Review: UHR Warlords04 Mar 2014 0
Review: UHR Warlords
Released 18 Feb 2014
UHR Warlords addresses the question of what happens when you take a pretty good tactical battle game for two players and add heavy metal. The metal comes in the form of artistic input and music from Demonaz, a Norwegian musician of some renown, and a brilliant fit for the dark fantasy setting. Turns out, the answer to that question is: a pretty good tactical battle game.
I've always been sort of baffled by metal. It's like the Hell Pavilion at Epcot Center; so defined by contrast with the comforting embrace of bourgeois conformity that it takes an oddly similar shape in reverse. However, it doesn't detract from the game, even for a player with as superficial an understanding of metal as my own.
In UHR Warlords, you pay for everything using a single in-game currency: summoning new units, moving and attacking with existing units, and casting your two spells (from a set of eight options). This nicely sets the game up to involve many choices which balance one virtue against another: you can buy more units, but then you can't do anything with the ones you have. You can summon two weak units, hoping to grab some resource-producing squares and ramp up to more flexible turns later, or you can bring out a kicker of butts and move him into position to do some real damage. You can eliminate opposing units, but this usually leaves you vulnerable to counter-attack.
The eight units play substantially different roles. Each moves in a unique chess-like movement patter (only diagonally, or only in a cross-like shape, etc.), so careful planning can play on the odd gaps in your opponent's line or prevent you from being similarly exposed. By making each square moved more costly (usually one resource for one space, three for two, six for three, and so on), the game avoids devolving into a chaotic mess of dashing all over the board, despite the ability to activate more than one unit per turn. Each player starts with ten health; you damage your opponent by killing opposing units and destroying the monuments which fill the farthest rank.
All of this is pretty awesome, and it's nicely animated and ominously accompanied by the calming orchestration of the doom of all humanity. Unfortunately, there are a host of ways in which the implementation is awkward. The game has some rules which are never explained (or surprisingly consistent bugs)--for example, I still have no idea who are eligible targets for the "Ward" spell, which makes the lack of an in-game rulebook a puzzling omission. That wouldn't be so bad if the game had an undo feature, which wouldn't break anything about the game so long as it didn't allow players to undo attack rolls and re-roll them. Unfortunately, the game seems to autosave poorly, so, although it sometimes returns to your game in progress after switching apps, that's not at all reliable.
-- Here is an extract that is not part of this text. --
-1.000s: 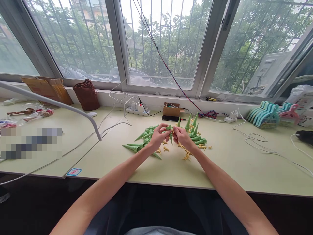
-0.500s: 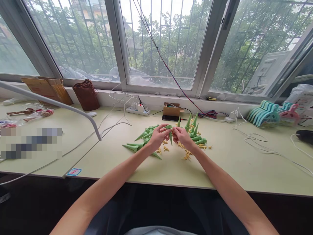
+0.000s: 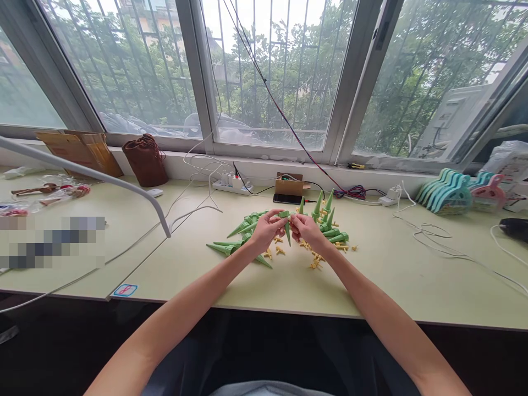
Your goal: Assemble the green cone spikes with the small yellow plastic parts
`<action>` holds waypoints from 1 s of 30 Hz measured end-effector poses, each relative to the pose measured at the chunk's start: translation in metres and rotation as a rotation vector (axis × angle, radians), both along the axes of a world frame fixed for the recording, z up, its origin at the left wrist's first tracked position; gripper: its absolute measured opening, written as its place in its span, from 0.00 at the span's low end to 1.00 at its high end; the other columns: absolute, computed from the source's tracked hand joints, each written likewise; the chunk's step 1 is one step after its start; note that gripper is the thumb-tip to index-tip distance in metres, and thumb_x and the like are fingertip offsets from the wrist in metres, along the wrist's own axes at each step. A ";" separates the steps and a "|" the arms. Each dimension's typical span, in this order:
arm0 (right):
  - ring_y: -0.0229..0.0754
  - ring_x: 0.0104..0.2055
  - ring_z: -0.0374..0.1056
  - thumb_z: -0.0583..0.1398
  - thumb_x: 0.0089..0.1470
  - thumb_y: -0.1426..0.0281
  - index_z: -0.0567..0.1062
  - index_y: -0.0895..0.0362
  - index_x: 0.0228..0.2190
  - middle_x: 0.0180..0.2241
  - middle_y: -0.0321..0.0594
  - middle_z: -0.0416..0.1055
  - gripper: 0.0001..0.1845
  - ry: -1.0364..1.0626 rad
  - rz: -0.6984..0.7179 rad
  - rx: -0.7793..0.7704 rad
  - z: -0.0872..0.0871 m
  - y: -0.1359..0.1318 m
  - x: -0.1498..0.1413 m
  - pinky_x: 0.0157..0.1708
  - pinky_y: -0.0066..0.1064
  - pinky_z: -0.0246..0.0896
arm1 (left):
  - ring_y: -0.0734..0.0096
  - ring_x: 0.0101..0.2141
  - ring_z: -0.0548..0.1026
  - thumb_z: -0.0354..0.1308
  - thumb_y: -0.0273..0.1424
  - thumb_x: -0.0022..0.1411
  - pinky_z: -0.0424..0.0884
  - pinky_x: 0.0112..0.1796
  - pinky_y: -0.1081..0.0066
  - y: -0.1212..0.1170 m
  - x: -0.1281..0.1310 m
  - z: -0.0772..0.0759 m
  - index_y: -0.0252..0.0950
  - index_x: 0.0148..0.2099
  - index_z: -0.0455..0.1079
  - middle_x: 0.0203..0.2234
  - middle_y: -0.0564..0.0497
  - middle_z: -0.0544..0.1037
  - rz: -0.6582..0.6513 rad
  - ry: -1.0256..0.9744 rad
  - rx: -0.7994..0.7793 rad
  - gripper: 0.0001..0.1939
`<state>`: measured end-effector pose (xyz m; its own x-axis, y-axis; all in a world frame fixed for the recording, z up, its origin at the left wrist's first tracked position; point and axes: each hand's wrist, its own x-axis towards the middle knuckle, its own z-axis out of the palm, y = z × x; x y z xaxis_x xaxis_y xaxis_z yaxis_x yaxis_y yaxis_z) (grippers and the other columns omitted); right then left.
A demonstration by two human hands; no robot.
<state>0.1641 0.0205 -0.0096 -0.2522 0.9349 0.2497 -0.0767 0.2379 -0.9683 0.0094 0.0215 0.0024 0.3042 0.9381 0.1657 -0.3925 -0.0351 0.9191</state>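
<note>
My left hand (image 3: pixel 267 230) is closed round a green plastic watering spike (image 3: pixel 287 231), its wide collar up and its tip pointing down over the table. Against the side of that collar, the fingertips of my right hand (image 3: pixel 306 228) are pinched together; what sits between them is too small and covered to make out. More green spikes (image 3: pixel 223 249) lie in a pile left of my left hand. Behind my right hand others (image 3: pixel 317 208) stand upright, and some lie on their sides. Small yellow T-shaped valves (image 3: pixel 280 250) are scattered beneath and around both hands.
A phone (image 3: pixel 289 198) and small open cardboard box (image 3: pixel 289 186) lie behind my hands. A power strip (image 3: pixel 232 187) with cables runs along the sill. Turquoise hangers (image 3: pixel 445 192) stand at the right. A grey metal tube (image 3: pixel 157 203) arches over the table's left side.
</note>
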 end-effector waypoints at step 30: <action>0.34 0.16 0.55 0.52 0.60 0.54 0.60 0.54 0.23 0.16 0.30 0.57 0.20 -0.348 -0.153 0.235 -0.005 0.001 0.003 0.18 0.28 0.50 | 0.83 0.19 0.65 0.73 0.27 0.44 0.60 0.22 0.77 0.005 -0.006 -0.003 0.30 0.41 0.72 0.22 0.52 0.72 -0.045 -0.065 -0.124 0.21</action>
<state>0.1672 0.0215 -0.0145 -0.2223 0.8959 0.3846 0.2972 0.4379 -0.8485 0.0032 0.0265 -0.0002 0.3391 0.9381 0.0706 -0.4501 0.0958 0.8878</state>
The single-player campaign isn't terribly long and the lone AI, though suitable for learning the game, isn't great. Compensating somewhat for this is a system of optional challenges for each level and the ability to play one-off games outside the campaign and multiplayer. Unfortunately, it's 2014 and there are still turn-based games being released with only synchronous multiplayer (local and online). If they add asynchronous play (which they've mentioned in the forums is under discussion but not guaranteed), UHR Warlords will attract strong interest among those who enjoy our Pocket Tactics forum tournaments.
Though its rules are too strict to make the game feel like it simulates much of anything, UHR Warlords produces a wealth of the sorts of decisions which involve balancing various values against one another. It leans a bit more toward the tactical than the strategic side of things, but in doing so it makes every turn meaningful.
Metal fans will presumably appreciate its stylistic influences, but they aren't so overbearing as to turn away others, especially since the game doesn't really support much narrative. So, although it's a pretty grim story, it's only communicated through brief, easily-skipped text. Should the game receive some post-release updates, it'll be a real gem, but as it is, there are a few too many disappointments dragging down a fundamentally excellent game.
Today's review was brought to you by the number eight and the letter H.